Last week we received a few important reports related to housing. The National Association of Home Builders released its report on builder confidence on the housing markets, but is there a disconnect? Housing starts reached their highest level since the great recession, while permit dropped. Existing home sales exceeded expectations and the prior month’s reading, but there are serious issues that need to be addressed for a sustain improvement in the housing market.

In the previous week, The Federal Reserve released it minutes for its most recent FOMC meeting, which pointed out that a majority of FOMC members are leaning toward raising the Fed’s target federal funds rate; however concerns over certain aspects of the economy continue to keep the Fed from citing a date for raising its target interest rate. Most analysts have been betting on September’s meeting for a hike.
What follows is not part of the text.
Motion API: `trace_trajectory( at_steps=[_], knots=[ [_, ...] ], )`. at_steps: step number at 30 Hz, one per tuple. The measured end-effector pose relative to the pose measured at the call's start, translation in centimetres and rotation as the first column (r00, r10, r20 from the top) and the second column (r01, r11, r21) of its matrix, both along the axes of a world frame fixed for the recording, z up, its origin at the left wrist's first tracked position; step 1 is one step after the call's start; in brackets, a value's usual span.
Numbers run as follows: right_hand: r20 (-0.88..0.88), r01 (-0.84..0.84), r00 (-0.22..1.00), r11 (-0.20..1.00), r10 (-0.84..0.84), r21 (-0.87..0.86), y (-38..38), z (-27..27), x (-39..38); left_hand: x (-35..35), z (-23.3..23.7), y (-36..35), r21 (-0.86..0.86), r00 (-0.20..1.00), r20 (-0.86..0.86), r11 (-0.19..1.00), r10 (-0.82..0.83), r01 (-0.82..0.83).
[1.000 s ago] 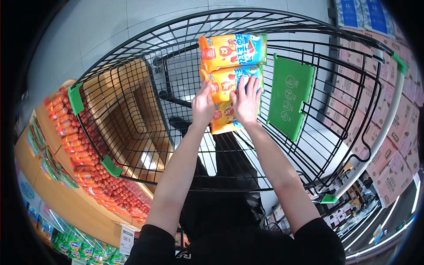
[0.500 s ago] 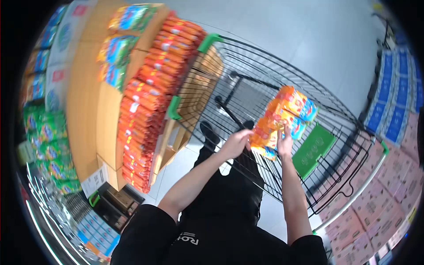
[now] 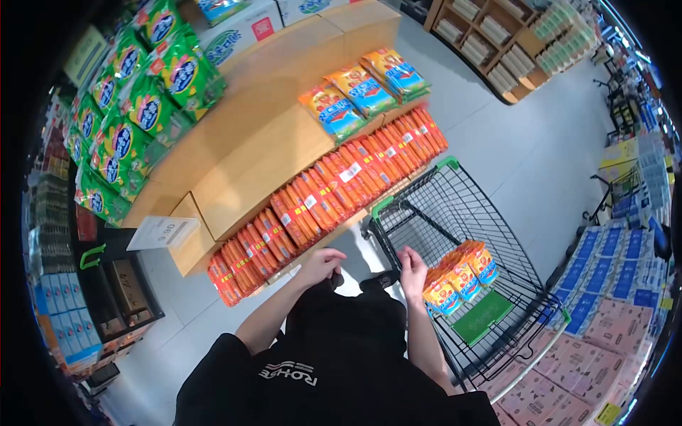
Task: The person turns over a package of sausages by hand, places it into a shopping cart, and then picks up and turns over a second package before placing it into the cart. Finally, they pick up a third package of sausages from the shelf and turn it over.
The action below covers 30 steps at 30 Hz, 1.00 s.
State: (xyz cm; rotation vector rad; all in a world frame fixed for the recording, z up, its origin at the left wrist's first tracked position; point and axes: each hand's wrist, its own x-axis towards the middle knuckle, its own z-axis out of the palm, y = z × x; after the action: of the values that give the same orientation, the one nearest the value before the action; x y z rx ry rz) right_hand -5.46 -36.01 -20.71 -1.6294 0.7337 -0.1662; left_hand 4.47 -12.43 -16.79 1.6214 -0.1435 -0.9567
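My left hand [image 3: 321, 268] is over the floor below the red-orange row, loosely bent and empty, with a gap between thumb and fingers. Close to the cart's near side, my right hand [image 3: 413, 274] is loosely curled, its fingers parted and nothing seen in them. Several orange-and-blue snack packs [image 3: 465, 280] stand together inside the wire shopping cart [image 3: 490, 220], just right of my right hand. Red-orange packs [image 3: 341, 181] fill a long row along the shelf edge. Three orange-and-blue packs [image 3: 366, 89] lie at the far end of the wooden shelf [image 3: 249, 177].
Green bags [image 3: 145, 110] are piled at upper left, above a price sign [image 3: 163, 233]. A green plate [image 3: 483, 318] is on the cart. Pink cartons [image 3: 586, 369] and blue-and-white cartons [image 3: 604, 263] line the right. A wooden rack [image 3: 490, 42] stands beyond the aisle.
Both hands have come away from the orange-and-blue packs, which now stand in the cart. The view has turned toward the shelf, with the cart now lower right.
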Motion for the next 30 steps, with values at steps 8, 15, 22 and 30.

However, in light of today’s drop in the Dow and the Chinese devaluing their currency last week, it could create caution by the Fed before moving to raise the overnight fed funds rate and hold stead until the final meeting set in December. 

The National Association of Home Builders reported its highest level of builder confidence in the housing market conditions since November of 2005. August’s reading was 61 as compared to an expected reading of 59 and July’s reading of 60. Any reading over 50 indicates that housing market conditions are good. NAHB Chief Economist David Crowe said that August’s readings were consistent with builder expectations of gradual improvement in overall housing market conditions. Builder confidence in current market conditions rose by one point to a reading of 61; confidence in buyer foot traffic in new housing developments rose 2 points to 45 and the reading for expected home sales conditions over the next six months was unchanged at a reading of 70.

Builder confidence as shown by the three-month rolling average indicated that builder confidence increased by three points for a reading of 63 for the West; the Midwest also posted a gain of three points for a reading of 58. The South posted a two point gain in builder confidence for a reading of 63. In the Northeast, builder confidence held steady at 46. 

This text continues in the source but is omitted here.